WHAT THIS TASK INVOLVES
Could the data below be copied out in full, word for word?

AVAILABLE DATA

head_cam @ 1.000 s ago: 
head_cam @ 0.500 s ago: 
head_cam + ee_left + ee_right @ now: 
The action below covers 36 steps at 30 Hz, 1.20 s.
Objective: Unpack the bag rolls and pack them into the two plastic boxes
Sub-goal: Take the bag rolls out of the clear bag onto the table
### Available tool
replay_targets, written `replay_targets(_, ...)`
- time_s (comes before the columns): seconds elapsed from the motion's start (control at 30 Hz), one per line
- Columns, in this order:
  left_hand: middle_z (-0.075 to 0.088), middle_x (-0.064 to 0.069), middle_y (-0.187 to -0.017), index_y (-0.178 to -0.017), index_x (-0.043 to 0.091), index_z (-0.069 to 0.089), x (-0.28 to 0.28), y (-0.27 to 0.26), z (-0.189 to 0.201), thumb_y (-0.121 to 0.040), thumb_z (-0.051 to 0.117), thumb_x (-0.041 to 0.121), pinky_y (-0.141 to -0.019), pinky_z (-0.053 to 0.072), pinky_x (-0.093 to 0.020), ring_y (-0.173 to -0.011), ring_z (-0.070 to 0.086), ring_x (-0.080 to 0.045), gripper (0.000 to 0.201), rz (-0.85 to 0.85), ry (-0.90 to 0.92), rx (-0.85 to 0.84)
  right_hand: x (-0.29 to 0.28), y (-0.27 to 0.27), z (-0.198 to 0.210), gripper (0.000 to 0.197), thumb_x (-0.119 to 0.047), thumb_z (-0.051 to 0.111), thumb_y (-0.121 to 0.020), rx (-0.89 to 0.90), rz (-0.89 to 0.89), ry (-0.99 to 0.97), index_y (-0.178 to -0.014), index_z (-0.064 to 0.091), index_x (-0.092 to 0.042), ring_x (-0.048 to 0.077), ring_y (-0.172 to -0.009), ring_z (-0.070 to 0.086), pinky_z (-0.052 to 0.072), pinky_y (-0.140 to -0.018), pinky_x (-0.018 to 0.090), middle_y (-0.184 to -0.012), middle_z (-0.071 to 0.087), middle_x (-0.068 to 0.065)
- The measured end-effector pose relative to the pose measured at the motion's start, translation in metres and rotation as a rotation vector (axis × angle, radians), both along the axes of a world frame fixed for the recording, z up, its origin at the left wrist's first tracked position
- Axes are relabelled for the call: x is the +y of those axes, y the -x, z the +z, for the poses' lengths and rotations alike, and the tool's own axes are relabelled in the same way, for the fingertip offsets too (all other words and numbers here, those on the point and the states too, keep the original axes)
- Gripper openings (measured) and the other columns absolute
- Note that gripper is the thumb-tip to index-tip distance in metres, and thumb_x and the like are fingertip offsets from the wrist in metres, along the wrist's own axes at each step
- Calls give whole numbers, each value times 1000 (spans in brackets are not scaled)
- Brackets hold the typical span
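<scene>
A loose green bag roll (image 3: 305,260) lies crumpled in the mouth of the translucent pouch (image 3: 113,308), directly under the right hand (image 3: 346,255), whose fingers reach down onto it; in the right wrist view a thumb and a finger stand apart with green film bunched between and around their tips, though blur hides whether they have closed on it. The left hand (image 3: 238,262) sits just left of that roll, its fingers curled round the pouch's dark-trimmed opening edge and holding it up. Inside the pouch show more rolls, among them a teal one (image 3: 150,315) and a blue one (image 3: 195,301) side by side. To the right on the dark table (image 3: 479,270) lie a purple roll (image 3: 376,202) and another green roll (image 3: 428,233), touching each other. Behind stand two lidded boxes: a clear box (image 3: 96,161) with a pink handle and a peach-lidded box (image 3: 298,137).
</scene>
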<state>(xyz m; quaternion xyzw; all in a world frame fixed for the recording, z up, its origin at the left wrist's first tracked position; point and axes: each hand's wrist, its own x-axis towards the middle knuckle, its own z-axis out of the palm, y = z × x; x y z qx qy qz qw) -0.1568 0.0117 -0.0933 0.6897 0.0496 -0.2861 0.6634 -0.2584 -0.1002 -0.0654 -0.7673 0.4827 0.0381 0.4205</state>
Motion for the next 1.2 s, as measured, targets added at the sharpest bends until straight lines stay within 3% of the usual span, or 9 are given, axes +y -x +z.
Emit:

PROBLEM SOLUTION
head_cam @ 1.000 s ago: 
head_cam @ 0.500 s ago: 
head_cam + ee_left + ee_right @ now: 
The action below covers 36 steps at 30 Hz, 1.20 s.
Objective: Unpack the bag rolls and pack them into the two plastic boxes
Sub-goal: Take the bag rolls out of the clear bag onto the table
### Available tool
replay_targets, written `replay_targets(_, ...)`
- time_s (comes before the columns): seconds elapsed from the motion's start (control at 30 Hz), one per line
- Columns, in this order:
  left_hand: middle_z (-0.075 to 0.088), middle_x (-0.064 to 0.069), middle_y (-0.187 to -0.017), index_y (-0.178 to -0.017), index_x (-0.043 to 0.091), index_z (-0.069 to 0.089), x (-0.28 to 0.28), y (-0.27 to 0.26), z (-0.189 to 0.201), thumb_y (-0.121 to 0.040), thumb_z (-0.051 to 0.117), thumb_x (-0.041 to 0.121), pinky_y (-0.141 to -0.019), pinky_z (-0.053 to 0.072), pinky_x (-0.093 to 0.020), ring_y (-0.173 to -0.011), ring_z (-0.070 to 0.086), ring_x (-0.080 to 0.045), gripper (0.000 to 0.201), rz (-0.85 to 0.85), ry (-0.90 to 0.92), rx (-0.85 to 0.84)
  right_hand: x (-0.29 to 0.28), y (-0.27 to 0.27), z (-0.198 to 0.210), gripper (0.000 to 0.197), thumb_x (-0.119 to 0.047), thumb_z (-0.051 to 0.111), thumb_y (-0.121 to 0.020), rx (-0.89 to 0.90), rz (-0.89 to 0.89), ry (-0.99 to 0.97), index_y (-0.178 to -0.014), index_z (-0.064 to 0.091), index_x (-0.092 to 0.042), ring_x (-0.048 to 0.077), ring_y (-0.172 to -0.009), ring_z (-0.070 to 0.086), pinky_z (-0.052 to 0.072), pinky_y (-0.140 to -0.018), pinky_x (-0.018 to 0.090), middle_y (-0.184 to -0.012), middle_z (-0.071 to 0.087), middle_x (-0.068 to 0.065)
- The measured end-effector pose relative to the pose measured at the motion's start, translation in metres and rotation as a rotation vector (axis × angle, radians), both along the axes of a world frame fixed for the recording, z up, its origin at the left wrist's first tracked position
- Axes are relabelled for the call: x is the +y of those axes, y the -x, z the +z, for the poses' lengths and rotations alike, and the tool's own axes are relabelled in the same way, for the fingertip offsets too (all other words and numbers here, those on the point and the states too, keep the original axes)
- Gripper openings (measured) and the other columns absolute
- Note that gripper is the thumb-tip to index-tip distance in metres, and thumb_x and the like are fingertip offsets from the wrist in metres, along the wrist's own axes at each step
- Calls give whole numbers, each value times 1000 (spans in brackets are not scaled)
- Brackets hold the typical span
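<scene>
A loose green bag roll (image 3: 305,260) lies crumpled in the mouth of the translucent pouch (image 3: 113,308), directly under the right hand (image 3: 346,255), whose fingers reach down onto it; in the right wrist view a thumb and a finger stand apart with green film bunched between and around their tips, though blur hides whether they have closed on it. The left hand (image 3: 238,262) sits just left of that roll, its fingers curled round the pouch's dark-trimmed opening edge and holding it up. Inside the pouch show more rolls, among them a teal one (image 3: 150,315) and a blue one (image 3: 195,301) side by side. To the right on the dark table (image 3: 479,270) lie a purple roll (image 3: 376,202) and another green roll (image 3: 428,233), touching each other. Behind stand two lidded boxes: a clear box (image 3: 96,161) with a pink handle and a peach-lidded box (image 3: 298,137).
</scene>
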<state>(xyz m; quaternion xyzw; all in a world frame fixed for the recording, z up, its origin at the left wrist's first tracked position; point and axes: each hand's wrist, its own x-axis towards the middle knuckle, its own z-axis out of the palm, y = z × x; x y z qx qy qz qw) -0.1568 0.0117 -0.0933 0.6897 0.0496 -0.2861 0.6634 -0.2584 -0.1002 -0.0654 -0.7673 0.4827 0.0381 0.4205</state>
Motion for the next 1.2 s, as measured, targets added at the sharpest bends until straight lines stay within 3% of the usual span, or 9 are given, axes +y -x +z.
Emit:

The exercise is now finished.